Don't agree? don't do it. I'm not asking you to justify your choices, I just don't think I'd have the same sense of tension or luck. I don't see how the scenario I ran through or anything along those lines would ever happen..

That’s fine. As I keep saying, we all have our own preferences. The only part I object to is being told that creativity and surprise requires dice, without any evidence or argument why that might be true.
 


iserith

Magic Wordsmith
I’m not a fan of planning checks ahead of time. I find this practice contributes to the conflation of action and check. I much prefer to plan challenges ahead of time, and leave it up to the players to decide how they try to overcome them. This is also why I’ve stopped assigning minimum passive scores to my additional narration based on knowledge skills and perception.

It seems likely to me this is a learned behavior that comes from adventure module design. Many DMs do their prep in a similar fashion. But there's a big difference between throwing together a situation for one's own game and trying to communicate a vision to someone else who is reading and planning to use it. In the context of the latter, including expected approaches to goals and associated DCs makes sense as it's another way to convey to the reader the framework of the challenge and its difficulty. For one's own game it makes less sense in my view and, in some ways, may be a hindrance (in terms of efficient use of one's time if nothing else).
 


Charlaquin

Goblin Queen (She/Her/Hers)
Does the DM picking the DC preclude it from being a fair method of resolution?
It precludes it from being an unbiased method of resolution, certainly. This is another thing I realized when switching to the DM side of the screen: the idea that the dice are unbiased is an illusion, because it’s still the DM who determines whether or not your check was successful. Whether or not biased and fair are mutually exclusive is a much bigger philosophical question than I think we’re equipped to answer here.

cough*they’renot*cough
 

FrogReaver

As long as i get to be the frog
It precludes it from being an unbiased method of resolution, certainly.

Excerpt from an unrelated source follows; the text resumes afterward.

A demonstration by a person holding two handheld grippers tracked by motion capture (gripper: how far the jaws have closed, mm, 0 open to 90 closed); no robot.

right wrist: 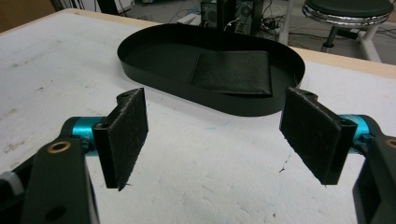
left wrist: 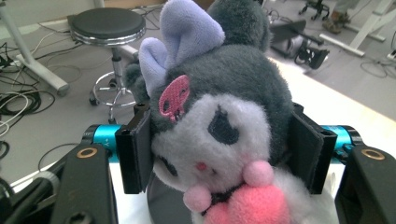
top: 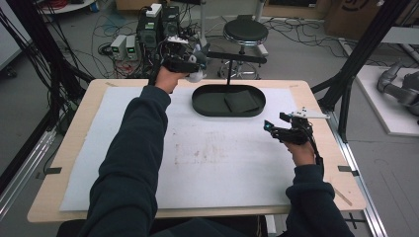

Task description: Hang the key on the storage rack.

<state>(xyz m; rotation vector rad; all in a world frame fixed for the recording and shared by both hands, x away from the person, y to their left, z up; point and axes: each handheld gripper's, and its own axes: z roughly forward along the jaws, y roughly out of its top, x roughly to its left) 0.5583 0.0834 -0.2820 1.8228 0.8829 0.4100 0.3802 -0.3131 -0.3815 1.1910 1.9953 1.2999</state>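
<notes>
We see even, soft overhead light throughout. The white table cover (top: 222, 148) is bright, with faint shadows. The plush toy (left wrist: 219, 126) is sharp up close, its background softened. The high view appears coarse and slightly blurred.

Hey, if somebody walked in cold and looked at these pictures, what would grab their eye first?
Probably the plush toy, a grey and white character with lilac ears and pink pompoms, squeezed between the jaws of the left gripper, held up beyond the table's far edge. Next, the black oval tray at the far middle of the white-covered table, with a dark wallet lying flat in it. The right gripper hovers open, facing the tray.
</notes>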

This is another thing I realized when switching to the DM side of the screen: the idea that the dice are unbiased is an illusion, because it’s still the DM who determines whether or not your check was successful. Whether or not biased and fair are mutually exclusive is a much bigger philosophical question than I think we’re equipped to answer here.

cough*they’renot*cough

But it's still safe to say that a fairly chosen DC would lead to a fair dice based outcome? right?
 

Ovinomancer

No flips for you!
I love how ya'll change what are appropriate stakes with every example we go through. If you are arguing against my playstyle those kinds of stakes aren't good enough. When I'm arguing against yours they suddenly are...
Protip: when you're inventing a class of people (and it's you all, or y'all) to be your boogeymen, you might be on the wrong track.

This example was discussed as no-stakes. Then there were stakes. I have no idea why you think this is some kind of indictment of your play when it's just an observation that the example had shifted. I literally have no dog in this particular example fight as I've neither proposed it or discussed how I would run it. Instead, I've pointed out that the context of the argument had shifted, mostly to help head off the derailment of the example that always seems to occur in these discussions.